YOUR GOAL
Leaving out the images, repeat all the lines below exactly.

GIVEN DATA

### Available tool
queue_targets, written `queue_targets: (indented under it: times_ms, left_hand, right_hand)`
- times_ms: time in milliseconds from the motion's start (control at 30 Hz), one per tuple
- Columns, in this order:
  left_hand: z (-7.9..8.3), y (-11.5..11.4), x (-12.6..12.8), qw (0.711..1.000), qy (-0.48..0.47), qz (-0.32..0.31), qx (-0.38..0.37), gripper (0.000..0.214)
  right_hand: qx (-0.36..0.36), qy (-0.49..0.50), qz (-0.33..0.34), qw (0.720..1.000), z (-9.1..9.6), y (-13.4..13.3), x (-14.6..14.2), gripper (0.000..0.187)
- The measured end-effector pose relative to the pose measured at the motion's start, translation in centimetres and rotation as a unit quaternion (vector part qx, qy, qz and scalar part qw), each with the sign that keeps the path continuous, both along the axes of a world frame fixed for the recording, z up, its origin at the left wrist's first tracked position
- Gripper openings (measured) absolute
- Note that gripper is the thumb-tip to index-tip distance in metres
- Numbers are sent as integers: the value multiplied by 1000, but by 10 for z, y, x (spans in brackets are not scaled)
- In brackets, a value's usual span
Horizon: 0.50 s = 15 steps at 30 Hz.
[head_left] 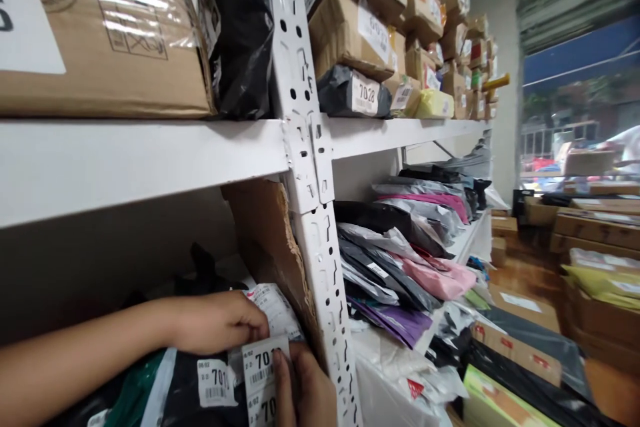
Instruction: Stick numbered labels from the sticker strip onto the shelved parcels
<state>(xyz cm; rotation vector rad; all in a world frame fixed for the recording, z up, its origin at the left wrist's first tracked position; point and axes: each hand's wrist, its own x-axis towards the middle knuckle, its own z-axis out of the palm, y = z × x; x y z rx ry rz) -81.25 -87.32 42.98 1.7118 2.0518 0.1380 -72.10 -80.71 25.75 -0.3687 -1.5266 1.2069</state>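
Observation:
My right hand (311,387) pinches a strip of white number labels (259,363) between thumb and fingers, at the bottom of the view. The labels read 701-something, with barcodes. My left hand (225,321) reaches in from the left, its fingers curled at the edge of a white shipping label (275,307); what they grip is hidden. Below it lies a black plastic parcel (183,387) with a similar number sticker (216,382) on it. A dark green parcel (133,390) sits to its left.
A white perforated shelf post (325,280) stands right beside my right hand, with a torn cardboard panel (267,233) behind it. Above runs a white shelf (150,153) bearing a large carton (110,33). Bagged parcels (395,260) fill the shelf at right; boxes (595,230) crowd the floor beyond.

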Motion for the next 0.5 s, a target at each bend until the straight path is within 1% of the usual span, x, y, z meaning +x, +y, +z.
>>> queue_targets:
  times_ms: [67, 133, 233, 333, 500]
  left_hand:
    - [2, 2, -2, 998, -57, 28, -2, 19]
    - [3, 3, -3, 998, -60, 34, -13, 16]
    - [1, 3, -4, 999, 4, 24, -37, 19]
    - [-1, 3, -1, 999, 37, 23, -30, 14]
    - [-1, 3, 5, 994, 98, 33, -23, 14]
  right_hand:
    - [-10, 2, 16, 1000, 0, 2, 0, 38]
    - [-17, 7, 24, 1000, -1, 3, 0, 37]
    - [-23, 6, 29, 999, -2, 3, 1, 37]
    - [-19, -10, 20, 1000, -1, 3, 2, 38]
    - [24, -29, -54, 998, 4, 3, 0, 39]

SOLUTION TO THIS PROBLEM
### Available tool
queue_targets, written `queue_targets: (indented under it: times_ms, left_hand, right_hand)`
- times_ms: time in milliseconds from the motion's start (control at 30 Hz), one per tuple
- Columns, in this order:
  left_hand: z (-7.9..8.3), y (-11.5..11.4), x (-12.6..12.8), qw (0.711..1.000), qy (-0.48..0.47), qz (-0.32..0.31), qx (-0.38..0.37), gripper (0.000..0.214)
  right_hand: qx (-0.36..0.36), qy (-0.49..0.50), qz (-0.33..0.34), qw (0.720..1.000), z (-9.1..9.6), y (-13.4..13.3), x (-14.6..14.2), gripper (0.000..0.187)
- The measured end-effector pose relative to the pose measured at the motion's start, translation in centimetres and rotation as a unit quaternion (vector part qx, qy, qz and scalar part qw), each with the sign that keeps the path continuous, both along the axes of a world frame fixed for the recording, z up, its origin at the left wrist's first tracked position
- Gripper openings (measured) absolute
- Note that gripper is the thumb-tip to index-tip distance in metres
- Numbers are sent as integers: the value multiplied by 1000, but by 10 for z, y, x (spans in brackets are not scaled)
- In brackets, a value's usual span
Horizon: 0.50 s = 15 steps at 30 Hz.
[head_left] 
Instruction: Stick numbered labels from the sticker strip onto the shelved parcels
<state>(xyz cm; rotation vector rad; all in a world frame fixed for the recording, z up, its origin at the left wrist's first tracked position; point and axes: each hand's wrist, its own x-axis towards the middle knuckle, its own z-axis out of the palm, y = z × x; x y z rx ry rz) -81.25 -87.32 42.98 1.7118 2.0518 0.1380 -72.10 -80.71 25.75 -0.3687 -1.5266 1.2069</state>
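Observation:
My right hand (311,387) pinches a strip of white number labels (259,363) between thumb and fingers, at the bottom of the view. The labels read 701-something, with barcodes. My left hand (225,321) reaches in from the left, its fingers curled at the edge of a white shipping label (275,307); what they grip is hidden. Below it lies a black plastic parcel (183,387) with a similar number sticker (216,382) on it. A dark green parcel (133,390) sits to its left.
A white perforated shelf post (325,280) stands right beside my right hand, with a torn cardboard panel (267,233) behind it. Above runs a white shelf (150,153) bearing a large carton (110,33). Bagged parcels (395,260) fill the shelf at right; boxes (595,230) crowd the floor beyond.
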
Motion for the next 0.5 s, a target at each bend until the straight path is within 1% of the usual span, x, y, z meaning +x, +y, +z.
>>> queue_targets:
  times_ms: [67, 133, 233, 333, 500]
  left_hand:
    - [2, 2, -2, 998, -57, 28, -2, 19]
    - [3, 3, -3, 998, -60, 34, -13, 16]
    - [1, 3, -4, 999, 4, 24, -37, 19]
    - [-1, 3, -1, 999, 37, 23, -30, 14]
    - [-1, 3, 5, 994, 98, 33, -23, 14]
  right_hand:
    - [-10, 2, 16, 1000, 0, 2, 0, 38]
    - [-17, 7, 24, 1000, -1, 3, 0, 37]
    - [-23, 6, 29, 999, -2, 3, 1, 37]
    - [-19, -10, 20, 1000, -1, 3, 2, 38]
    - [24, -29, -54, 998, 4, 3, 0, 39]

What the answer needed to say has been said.